> [Instructions to follow] Below are the records; tally the lines that include "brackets" and report only the total.
** Provided records follows **
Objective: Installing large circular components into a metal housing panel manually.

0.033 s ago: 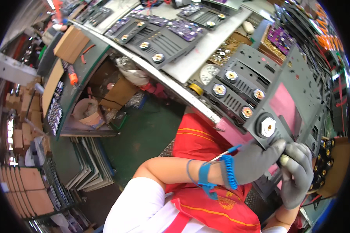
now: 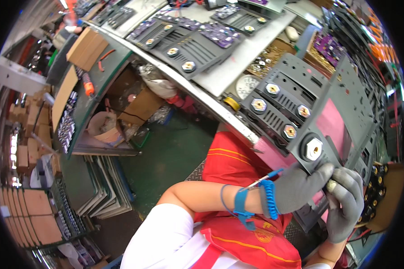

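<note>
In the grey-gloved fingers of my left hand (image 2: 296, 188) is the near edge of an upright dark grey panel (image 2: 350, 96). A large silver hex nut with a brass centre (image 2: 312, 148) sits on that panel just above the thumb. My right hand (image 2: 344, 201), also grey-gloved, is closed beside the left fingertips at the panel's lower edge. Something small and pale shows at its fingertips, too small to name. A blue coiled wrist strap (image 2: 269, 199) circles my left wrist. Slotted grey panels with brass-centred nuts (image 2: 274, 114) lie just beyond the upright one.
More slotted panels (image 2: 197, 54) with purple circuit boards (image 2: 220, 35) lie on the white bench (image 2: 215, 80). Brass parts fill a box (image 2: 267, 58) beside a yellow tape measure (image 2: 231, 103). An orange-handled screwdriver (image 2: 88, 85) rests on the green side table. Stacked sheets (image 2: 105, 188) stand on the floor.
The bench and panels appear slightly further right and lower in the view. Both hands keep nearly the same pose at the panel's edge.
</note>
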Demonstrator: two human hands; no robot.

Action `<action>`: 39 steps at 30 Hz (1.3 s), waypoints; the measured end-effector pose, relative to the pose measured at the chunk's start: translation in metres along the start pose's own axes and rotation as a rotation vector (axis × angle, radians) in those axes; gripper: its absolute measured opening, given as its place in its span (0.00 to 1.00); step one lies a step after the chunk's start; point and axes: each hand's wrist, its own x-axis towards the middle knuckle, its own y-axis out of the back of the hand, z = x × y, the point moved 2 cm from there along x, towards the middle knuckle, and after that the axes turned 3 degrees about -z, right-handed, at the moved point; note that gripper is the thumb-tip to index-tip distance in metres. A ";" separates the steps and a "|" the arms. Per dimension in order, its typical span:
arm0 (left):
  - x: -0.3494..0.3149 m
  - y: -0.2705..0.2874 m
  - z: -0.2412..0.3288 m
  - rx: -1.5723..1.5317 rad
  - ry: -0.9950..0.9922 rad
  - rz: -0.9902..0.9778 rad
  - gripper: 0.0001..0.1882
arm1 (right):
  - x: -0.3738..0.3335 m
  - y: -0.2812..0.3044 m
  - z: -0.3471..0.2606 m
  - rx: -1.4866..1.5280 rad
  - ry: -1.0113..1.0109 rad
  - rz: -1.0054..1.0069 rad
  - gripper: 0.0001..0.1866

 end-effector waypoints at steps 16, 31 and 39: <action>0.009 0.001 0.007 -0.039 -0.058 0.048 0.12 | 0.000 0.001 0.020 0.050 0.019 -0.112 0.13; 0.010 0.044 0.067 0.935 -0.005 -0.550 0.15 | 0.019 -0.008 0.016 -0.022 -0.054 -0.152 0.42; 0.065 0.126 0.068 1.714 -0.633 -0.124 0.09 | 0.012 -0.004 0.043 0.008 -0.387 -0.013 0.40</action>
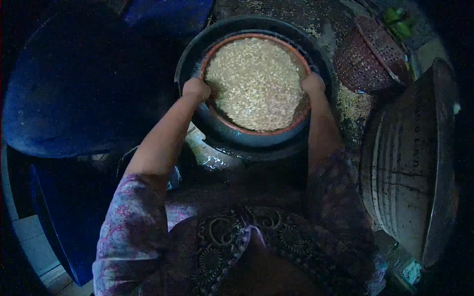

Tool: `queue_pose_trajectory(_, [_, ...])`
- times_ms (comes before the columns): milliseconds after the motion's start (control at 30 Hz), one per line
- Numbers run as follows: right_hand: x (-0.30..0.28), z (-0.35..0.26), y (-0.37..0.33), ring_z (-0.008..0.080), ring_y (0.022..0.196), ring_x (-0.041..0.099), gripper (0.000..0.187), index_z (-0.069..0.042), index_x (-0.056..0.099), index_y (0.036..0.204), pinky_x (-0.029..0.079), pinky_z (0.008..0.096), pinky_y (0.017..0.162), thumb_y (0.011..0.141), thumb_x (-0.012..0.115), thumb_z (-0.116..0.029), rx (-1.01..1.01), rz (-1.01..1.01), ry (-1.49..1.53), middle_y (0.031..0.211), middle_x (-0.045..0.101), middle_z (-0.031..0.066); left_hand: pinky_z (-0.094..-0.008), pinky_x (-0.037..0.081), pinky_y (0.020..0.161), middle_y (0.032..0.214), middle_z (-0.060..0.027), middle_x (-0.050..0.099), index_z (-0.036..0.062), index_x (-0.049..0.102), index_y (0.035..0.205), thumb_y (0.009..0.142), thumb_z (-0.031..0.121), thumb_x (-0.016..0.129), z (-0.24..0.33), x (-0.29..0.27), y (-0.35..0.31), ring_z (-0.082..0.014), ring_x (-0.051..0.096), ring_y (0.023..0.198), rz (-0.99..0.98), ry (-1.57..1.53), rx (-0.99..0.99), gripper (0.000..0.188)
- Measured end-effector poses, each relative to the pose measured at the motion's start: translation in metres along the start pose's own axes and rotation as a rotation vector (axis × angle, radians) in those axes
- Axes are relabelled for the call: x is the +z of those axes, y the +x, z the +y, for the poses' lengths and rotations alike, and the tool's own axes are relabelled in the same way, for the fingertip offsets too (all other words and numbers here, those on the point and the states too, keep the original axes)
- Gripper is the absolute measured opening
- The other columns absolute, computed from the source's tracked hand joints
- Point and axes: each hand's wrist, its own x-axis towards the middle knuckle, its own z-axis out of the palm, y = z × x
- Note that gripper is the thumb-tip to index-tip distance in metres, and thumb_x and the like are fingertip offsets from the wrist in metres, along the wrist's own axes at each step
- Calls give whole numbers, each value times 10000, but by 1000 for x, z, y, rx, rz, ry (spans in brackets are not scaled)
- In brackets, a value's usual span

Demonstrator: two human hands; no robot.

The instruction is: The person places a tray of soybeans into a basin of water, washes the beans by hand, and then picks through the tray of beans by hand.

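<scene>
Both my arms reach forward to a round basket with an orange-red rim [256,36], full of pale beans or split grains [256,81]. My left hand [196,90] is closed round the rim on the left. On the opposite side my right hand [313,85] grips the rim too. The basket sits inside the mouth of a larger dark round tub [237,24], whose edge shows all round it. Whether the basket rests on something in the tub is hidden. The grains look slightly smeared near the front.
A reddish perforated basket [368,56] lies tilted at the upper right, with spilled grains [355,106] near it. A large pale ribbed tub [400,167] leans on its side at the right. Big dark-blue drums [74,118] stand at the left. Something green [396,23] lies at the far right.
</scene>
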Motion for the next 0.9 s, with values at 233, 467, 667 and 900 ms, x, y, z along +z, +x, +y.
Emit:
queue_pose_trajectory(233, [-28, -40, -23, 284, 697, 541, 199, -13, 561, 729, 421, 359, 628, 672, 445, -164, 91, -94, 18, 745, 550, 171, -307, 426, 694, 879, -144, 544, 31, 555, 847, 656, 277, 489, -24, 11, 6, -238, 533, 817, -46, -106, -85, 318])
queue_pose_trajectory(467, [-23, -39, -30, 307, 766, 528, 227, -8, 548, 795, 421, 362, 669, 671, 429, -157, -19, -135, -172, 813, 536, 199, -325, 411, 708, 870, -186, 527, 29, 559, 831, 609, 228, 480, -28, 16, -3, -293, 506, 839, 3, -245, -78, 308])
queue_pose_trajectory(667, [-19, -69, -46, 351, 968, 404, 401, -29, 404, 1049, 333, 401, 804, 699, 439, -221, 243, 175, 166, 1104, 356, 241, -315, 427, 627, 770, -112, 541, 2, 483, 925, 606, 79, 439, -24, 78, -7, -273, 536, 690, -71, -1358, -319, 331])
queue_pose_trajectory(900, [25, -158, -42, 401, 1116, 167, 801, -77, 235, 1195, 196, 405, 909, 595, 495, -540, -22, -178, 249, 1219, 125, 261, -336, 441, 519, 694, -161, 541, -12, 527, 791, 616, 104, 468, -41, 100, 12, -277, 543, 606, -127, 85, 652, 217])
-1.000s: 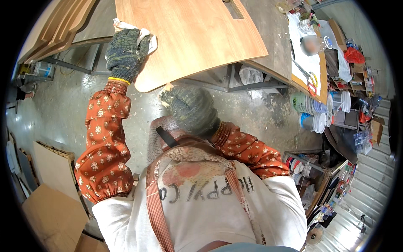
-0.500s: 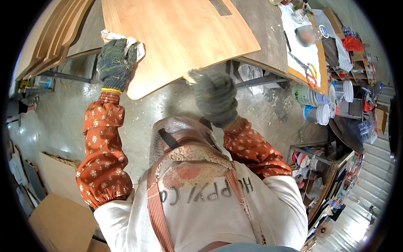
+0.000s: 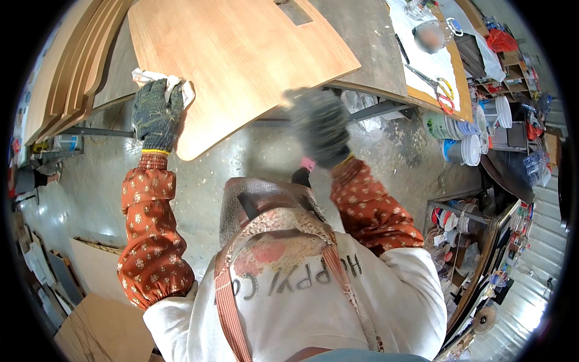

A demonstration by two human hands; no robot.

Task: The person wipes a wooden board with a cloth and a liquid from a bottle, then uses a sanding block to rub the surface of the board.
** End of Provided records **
> [Expected answer] 2